Supreme Court Justice Stephen Breyer will retire at the end of the current term, giving President Joe Biden a crucial opportunity to replace the liberal justice, NBC News reported Wednesday.
Breyer at age 83 is the oldest member of the court. Former President Bill Clinton nominated him and he took his seat in 1994. Biden as a presidential candidate vowed that his first Supreme Court nominee would be a Black woman.
Breyer will retire as the high court, sporting a 6-3 conservative majority after the Senate confirmed three nominees of former President Donald Trump, shows a willingness to wade into divisive cultural issues and question long-standing judicial precedent.
U.S. Supreme Court Associate Justice Stephen Breyer is seen during a group portrait session for the new full court at the Supreme Court in Washington, November 30, 2018.
Jim Young | Reuters
Breyer is expected to step down at the end of the court’s current term, NBC reported, citing people familiar with the decision. Biden is expected to act quickly so his successor can be ready to serve when the next term begins Oct. 3, according to NBC.
Republicans, who hope to regain a majority in the Senate, could throw a Biden nominee in jeopardy if they take control of the chamber in January and the seat is still open.
Democrats can confirm Breyer’s successor with a simple majority in the Senate, which is currently split 50-50 between the two parties. Vice President Kamala Harris wields the decisive vote in case of a tie.

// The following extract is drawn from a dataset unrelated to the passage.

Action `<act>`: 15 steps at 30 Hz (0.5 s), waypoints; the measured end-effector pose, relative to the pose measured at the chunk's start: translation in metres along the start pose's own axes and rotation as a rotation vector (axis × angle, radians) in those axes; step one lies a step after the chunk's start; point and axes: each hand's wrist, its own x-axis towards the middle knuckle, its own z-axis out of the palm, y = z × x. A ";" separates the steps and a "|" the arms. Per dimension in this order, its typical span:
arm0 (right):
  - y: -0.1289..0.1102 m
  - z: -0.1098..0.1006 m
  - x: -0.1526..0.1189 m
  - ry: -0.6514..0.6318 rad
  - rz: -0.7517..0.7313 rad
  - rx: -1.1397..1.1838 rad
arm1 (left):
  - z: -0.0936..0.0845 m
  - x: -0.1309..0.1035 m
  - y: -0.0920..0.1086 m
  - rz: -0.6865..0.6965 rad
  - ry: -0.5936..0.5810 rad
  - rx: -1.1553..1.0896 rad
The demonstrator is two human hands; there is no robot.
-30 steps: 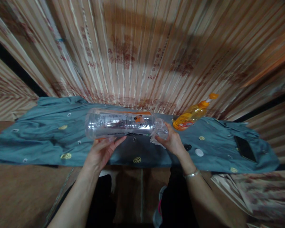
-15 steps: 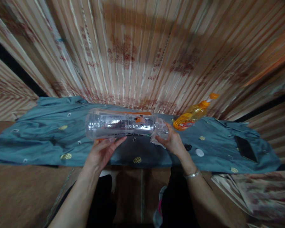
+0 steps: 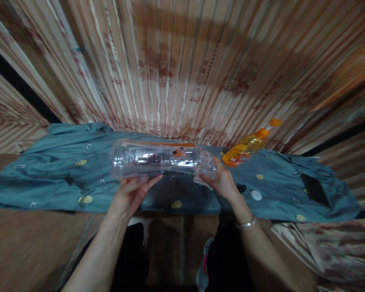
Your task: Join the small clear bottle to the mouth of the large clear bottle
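A large clear plastic bottle [image 3: 158,159] with an orange-edged label lies sideways above the teal cloth, its neck to the right. My left hand [image 3: 134,194] supports its underside near the base, fingers stretched along it. Around the neck end, my right hand [image 3: 220,178] is closed, and a crumpled whitish tissue or cloth [image 3: 202,181] shows beneath the neck by its fingers. What the palm side of my right hand covers is hidden.
An orange-capped bottle of yellow liquid [image 3: 245,150] leans at the right rear. A small black object [image 3: 241,188], a white round lid [image 3: 256,195] and a dark phone [image 3: 315,190] lie on the teal cloth [image 3: 61,174]. Behind is a patterned curtain [image 3: 176,73].
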 end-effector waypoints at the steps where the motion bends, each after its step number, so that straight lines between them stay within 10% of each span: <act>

“It has always been the decision of any Supreme Court Justice if and when they decide to retire, and how they want to announce it, and that remains the case today,” White House press secretary Jen Psaki said on Twitter.
“We have no additional details or information to share from @WhiteHouse,” she tweeted.
A spokeswoman for the Supreme Court did not immediately respond to CNBC’s request for comment.
Some U.S. progressives, eager to at least preserve the three-seat liberal wing of the court, have pushed Breyer to step down quickly and allow Biden to nominate his successor while Democrats hold the Senate majority.
In interviews over the past year, Breyer appeared to chafe at these calls, while noting that he did not “intend to die on the court.”